• ASSIGNED TASK: Scan the records beneath this line for the line holding "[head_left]" and the line holding "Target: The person", then transcribe exactly those two and all lines between.

• DATA SUPPLIED:
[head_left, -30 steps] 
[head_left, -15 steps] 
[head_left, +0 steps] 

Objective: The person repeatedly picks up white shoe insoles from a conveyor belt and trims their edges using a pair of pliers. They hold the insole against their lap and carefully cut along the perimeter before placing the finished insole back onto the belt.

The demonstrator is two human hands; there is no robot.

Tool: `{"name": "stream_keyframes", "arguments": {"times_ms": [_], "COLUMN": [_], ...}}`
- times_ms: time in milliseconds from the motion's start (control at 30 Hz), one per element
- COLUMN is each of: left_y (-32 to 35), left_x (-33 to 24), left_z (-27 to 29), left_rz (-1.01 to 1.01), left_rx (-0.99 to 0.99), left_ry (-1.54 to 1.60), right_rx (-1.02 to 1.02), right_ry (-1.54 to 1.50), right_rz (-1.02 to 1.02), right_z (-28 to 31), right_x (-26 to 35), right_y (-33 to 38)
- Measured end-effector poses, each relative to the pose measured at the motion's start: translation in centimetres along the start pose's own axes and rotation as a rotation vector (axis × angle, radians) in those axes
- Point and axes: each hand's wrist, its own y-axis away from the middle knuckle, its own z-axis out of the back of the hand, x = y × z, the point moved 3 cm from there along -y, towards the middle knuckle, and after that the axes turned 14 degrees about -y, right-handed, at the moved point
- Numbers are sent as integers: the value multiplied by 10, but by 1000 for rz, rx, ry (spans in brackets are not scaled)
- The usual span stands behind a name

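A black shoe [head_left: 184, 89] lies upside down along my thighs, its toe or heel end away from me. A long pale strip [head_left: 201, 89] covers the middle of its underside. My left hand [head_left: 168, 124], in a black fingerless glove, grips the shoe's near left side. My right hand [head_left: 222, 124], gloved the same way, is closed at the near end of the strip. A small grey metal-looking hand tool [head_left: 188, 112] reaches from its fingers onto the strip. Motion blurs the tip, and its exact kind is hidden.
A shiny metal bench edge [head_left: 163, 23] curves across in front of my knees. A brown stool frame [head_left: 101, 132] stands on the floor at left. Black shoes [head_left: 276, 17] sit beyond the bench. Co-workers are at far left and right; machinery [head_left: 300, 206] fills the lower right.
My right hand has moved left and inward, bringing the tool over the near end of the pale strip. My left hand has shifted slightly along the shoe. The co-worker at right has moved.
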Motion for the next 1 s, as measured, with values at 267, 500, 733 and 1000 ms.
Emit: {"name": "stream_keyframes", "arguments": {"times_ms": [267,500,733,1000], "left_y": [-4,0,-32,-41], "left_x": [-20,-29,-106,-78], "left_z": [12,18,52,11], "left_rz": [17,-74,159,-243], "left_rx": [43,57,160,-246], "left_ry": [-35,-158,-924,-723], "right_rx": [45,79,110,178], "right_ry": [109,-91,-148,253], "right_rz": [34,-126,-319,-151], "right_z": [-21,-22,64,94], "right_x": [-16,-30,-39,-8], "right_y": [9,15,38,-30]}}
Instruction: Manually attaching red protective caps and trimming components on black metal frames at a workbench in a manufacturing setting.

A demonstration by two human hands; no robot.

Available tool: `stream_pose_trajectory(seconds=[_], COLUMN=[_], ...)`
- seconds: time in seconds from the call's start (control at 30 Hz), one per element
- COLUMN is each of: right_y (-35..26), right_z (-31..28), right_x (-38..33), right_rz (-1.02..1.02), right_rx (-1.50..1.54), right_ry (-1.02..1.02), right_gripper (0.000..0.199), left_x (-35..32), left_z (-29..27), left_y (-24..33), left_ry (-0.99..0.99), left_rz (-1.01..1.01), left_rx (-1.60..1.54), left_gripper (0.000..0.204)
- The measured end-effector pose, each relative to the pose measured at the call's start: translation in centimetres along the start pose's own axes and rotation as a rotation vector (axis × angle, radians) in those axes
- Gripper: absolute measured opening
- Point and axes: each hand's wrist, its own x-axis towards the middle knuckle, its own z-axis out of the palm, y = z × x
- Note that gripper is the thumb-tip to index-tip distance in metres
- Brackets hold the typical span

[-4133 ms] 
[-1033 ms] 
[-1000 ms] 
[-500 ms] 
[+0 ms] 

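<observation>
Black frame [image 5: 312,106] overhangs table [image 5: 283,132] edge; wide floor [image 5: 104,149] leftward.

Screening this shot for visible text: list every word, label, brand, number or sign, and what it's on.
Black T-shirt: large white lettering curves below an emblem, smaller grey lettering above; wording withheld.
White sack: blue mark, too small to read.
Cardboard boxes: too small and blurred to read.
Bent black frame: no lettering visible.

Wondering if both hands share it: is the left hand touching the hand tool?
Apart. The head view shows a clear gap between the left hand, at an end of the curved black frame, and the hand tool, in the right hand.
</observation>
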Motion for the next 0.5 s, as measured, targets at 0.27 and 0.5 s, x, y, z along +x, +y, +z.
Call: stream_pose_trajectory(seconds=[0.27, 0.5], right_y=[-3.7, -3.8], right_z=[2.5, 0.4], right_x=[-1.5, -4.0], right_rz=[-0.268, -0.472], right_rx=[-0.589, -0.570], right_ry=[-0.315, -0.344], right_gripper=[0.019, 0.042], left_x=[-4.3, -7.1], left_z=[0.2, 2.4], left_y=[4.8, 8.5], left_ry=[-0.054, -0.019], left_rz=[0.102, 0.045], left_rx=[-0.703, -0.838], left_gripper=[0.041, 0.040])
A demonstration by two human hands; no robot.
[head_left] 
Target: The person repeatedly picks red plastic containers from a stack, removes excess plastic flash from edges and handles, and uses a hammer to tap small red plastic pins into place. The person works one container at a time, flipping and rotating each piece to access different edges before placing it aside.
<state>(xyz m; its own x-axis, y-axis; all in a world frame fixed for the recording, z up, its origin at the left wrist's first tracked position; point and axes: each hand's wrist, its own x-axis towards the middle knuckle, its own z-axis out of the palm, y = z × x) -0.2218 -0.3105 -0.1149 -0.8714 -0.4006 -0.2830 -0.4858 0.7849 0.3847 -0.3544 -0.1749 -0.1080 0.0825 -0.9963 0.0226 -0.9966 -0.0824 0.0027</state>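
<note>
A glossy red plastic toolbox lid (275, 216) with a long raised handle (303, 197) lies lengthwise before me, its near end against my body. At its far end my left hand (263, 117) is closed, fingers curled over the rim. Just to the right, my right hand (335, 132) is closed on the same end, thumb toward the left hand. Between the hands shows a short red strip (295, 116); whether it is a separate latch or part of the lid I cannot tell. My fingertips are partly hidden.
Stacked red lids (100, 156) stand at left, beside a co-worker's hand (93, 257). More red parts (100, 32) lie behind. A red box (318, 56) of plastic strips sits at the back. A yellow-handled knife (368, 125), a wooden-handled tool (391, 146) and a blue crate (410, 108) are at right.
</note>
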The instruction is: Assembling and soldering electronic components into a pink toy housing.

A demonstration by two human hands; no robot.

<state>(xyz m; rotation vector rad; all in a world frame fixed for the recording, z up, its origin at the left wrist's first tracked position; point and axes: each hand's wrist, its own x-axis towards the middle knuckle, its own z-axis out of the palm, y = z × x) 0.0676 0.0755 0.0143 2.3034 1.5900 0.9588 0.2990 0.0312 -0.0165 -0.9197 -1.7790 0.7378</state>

• ANSWER SPACE:
[head_left] 
Target: The person repeatedly picks red plastic containers from a stack, removes excess plastic flash from edges and handles, and uses a hammer to tap small red plastic pins into place. The person works one container at a time, flipping and rotating each piece to access different edges before placing it aside.

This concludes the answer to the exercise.